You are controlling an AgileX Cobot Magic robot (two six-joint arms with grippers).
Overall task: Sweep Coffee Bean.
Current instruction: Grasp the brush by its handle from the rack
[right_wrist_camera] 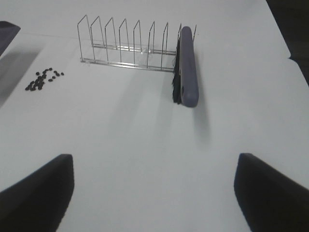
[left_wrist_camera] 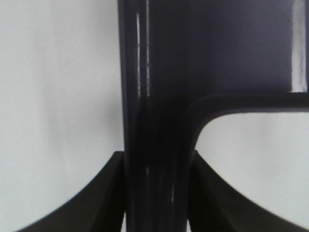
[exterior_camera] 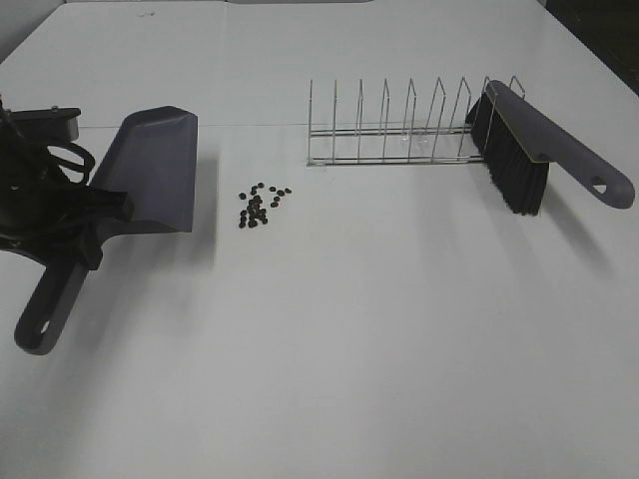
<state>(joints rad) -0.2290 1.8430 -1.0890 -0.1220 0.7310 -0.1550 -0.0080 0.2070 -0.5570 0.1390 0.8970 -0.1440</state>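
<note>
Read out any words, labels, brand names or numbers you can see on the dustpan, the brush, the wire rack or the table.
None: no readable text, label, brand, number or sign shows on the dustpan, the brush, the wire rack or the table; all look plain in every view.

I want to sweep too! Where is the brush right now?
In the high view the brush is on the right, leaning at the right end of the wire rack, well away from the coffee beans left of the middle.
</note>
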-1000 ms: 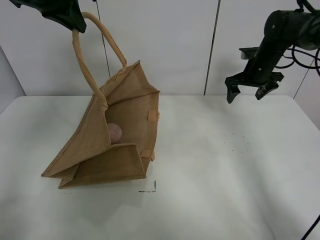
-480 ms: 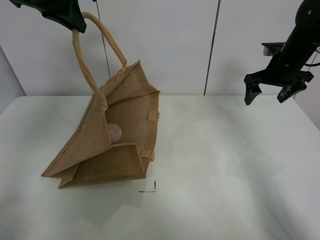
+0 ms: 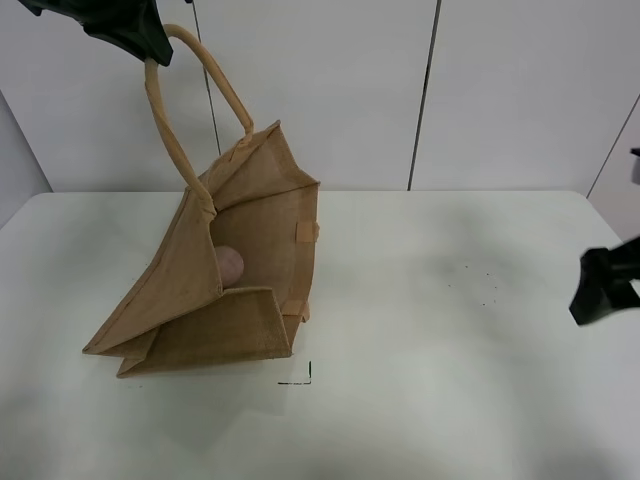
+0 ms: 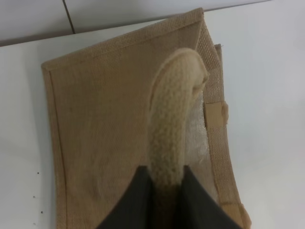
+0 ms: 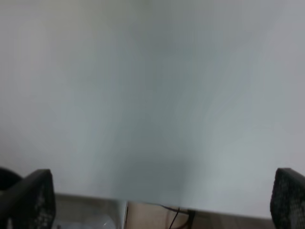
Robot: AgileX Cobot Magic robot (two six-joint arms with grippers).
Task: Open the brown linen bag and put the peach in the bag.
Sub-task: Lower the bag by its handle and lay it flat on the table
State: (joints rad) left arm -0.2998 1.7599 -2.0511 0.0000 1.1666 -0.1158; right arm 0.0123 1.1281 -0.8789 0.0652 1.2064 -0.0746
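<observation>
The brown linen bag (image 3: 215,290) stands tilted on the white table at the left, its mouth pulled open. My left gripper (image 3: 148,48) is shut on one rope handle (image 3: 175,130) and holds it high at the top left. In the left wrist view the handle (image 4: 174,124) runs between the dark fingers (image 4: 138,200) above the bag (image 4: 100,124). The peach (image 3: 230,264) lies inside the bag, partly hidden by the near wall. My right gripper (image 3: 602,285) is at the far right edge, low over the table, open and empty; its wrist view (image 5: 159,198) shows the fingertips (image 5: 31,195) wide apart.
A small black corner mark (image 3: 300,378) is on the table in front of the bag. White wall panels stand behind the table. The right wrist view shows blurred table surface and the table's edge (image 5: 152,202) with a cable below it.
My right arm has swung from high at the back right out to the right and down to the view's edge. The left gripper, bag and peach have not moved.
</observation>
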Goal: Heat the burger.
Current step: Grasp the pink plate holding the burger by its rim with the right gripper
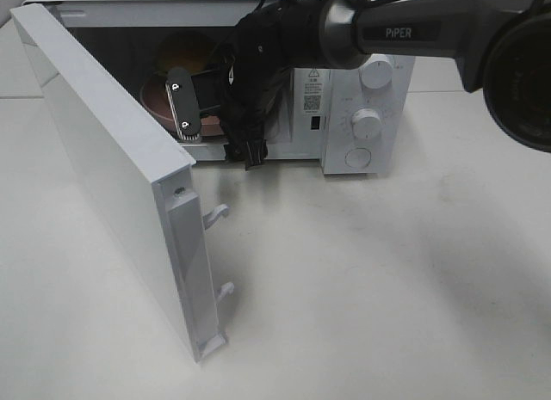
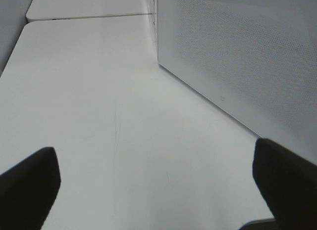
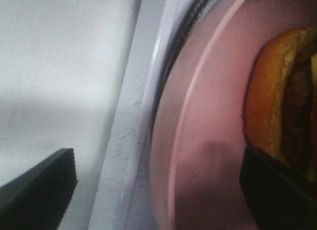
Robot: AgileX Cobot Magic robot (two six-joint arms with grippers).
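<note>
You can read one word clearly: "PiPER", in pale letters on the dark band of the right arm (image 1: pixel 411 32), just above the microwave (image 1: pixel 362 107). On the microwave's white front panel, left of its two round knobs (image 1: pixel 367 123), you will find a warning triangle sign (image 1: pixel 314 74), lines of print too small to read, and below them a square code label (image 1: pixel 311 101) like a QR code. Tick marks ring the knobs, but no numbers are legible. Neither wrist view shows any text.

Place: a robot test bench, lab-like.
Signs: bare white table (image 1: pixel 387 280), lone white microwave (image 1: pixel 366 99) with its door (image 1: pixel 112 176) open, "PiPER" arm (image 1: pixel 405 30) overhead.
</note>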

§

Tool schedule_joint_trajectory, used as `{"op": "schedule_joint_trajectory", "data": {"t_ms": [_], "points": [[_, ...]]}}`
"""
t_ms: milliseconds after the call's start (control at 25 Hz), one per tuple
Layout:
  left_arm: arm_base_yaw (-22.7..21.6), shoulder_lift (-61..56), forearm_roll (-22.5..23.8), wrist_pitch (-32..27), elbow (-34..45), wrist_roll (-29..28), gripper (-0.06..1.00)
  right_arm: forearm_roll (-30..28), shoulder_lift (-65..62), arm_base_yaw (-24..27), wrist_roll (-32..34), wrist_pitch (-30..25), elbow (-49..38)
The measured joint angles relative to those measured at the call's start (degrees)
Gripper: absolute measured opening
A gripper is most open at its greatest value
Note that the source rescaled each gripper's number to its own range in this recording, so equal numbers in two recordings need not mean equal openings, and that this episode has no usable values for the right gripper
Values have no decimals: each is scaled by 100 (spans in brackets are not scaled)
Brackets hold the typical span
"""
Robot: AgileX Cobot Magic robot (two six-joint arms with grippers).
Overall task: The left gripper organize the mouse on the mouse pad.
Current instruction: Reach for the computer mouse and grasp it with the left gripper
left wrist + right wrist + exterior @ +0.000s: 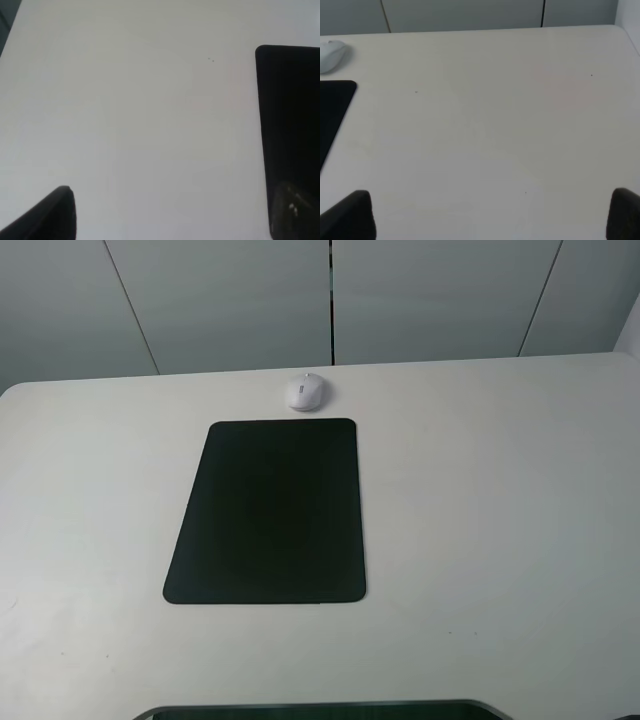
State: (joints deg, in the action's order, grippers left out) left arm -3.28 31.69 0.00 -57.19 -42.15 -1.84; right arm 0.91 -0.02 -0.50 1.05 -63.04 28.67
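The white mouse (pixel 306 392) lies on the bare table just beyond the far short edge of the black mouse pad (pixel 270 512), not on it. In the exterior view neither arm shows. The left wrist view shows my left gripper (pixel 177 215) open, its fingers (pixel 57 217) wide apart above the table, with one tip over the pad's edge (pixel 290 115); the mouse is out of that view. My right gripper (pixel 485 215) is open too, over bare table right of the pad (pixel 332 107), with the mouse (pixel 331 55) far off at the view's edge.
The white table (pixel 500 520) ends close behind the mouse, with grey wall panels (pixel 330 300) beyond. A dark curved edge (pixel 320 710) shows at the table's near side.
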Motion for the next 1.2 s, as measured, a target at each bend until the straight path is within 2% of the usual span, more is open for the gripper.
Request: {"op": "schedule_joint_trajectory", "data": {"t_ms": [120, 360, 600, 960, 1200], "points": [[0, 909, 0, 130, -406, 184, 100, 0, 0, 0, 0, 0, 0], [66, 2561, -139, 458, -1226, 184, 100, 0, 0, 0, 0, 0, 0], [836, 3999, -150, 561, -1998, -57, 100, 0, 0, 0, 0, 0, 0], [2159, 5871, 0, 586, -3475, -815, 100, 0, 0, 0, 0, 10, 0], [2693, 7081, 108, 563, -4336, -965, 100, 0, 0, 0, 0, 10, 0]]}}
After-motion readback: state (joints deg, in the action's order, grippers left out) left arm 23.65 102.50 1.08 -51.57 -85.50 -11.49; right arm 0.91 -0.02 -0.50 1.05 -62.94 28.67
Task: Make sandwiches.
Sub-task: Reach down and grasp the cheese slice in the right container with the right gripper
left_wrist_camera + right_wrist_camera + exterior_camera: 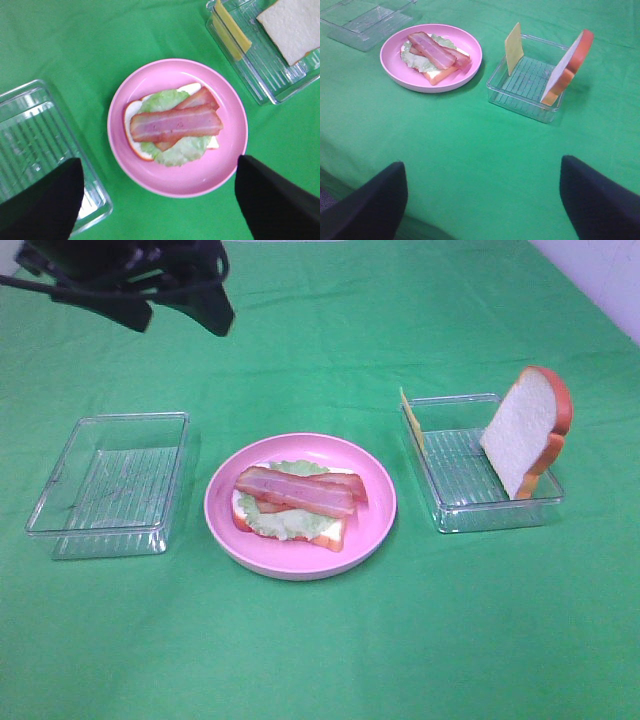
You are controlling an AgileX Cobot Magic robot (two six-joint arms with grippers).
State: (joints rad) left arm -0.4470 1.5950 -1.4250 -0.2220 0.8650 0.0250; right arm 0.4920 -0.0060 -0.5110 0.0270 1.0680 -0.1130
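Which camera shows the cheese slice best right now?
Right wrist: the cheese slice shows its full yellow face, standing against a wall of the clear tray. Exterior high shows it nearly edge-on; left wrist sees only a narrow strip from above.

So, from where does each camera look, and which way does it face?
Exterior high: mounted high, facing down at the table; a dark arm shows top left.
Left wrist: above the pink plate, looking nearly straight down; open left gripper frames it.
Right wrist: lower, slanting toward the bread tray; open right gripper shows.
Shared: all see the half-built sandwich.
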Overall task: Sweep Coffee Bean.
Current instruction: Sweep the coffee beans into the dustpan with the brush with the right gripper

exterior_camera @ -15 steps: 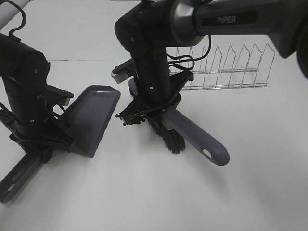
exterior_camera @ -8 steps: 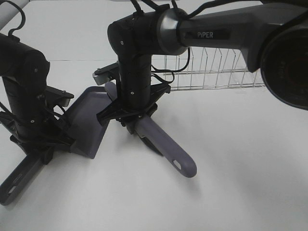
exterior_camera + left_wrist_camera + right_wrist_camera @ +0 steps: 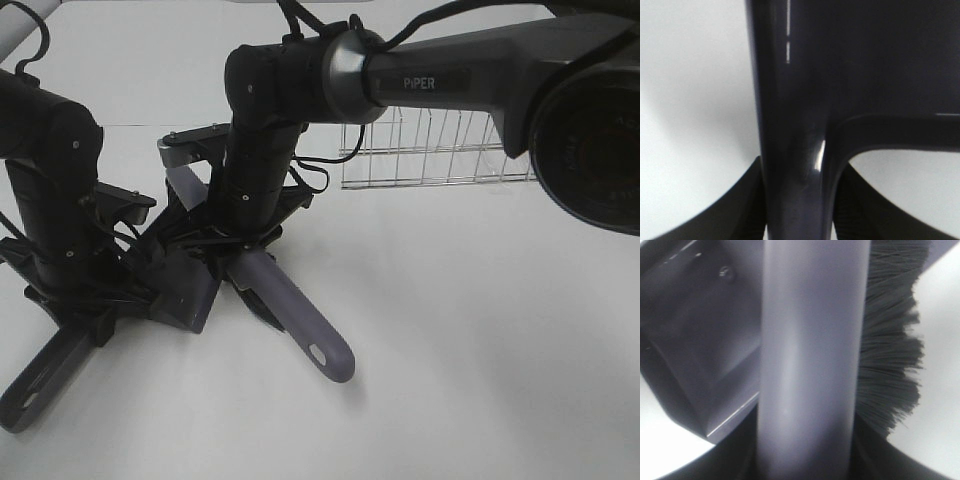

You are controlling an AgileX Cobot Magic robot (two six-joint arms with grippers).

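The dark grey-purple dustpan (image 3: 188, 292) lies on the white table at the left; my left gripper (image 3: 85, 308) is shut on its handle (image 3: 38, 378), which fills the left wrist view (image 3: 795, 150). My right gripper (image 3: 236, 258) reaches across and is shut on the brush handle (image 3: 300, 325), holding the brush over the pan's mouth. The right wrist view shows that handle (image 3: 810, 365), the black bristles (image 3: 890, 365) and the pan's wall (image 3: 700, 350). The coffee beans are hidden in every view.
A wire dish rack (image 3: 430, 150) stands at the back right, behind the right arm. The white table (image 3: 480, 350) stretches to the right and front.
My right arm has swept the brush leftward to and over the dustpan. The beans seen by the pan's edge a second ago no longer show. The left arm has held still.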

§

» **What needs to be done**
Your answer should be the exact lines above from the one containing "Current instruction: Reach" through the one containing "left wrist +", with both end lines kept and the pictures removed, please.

» **Solution to the problem**
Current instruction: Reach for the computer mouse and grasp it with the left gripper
left wrist + right wrist + exterior @ +0.000s: 

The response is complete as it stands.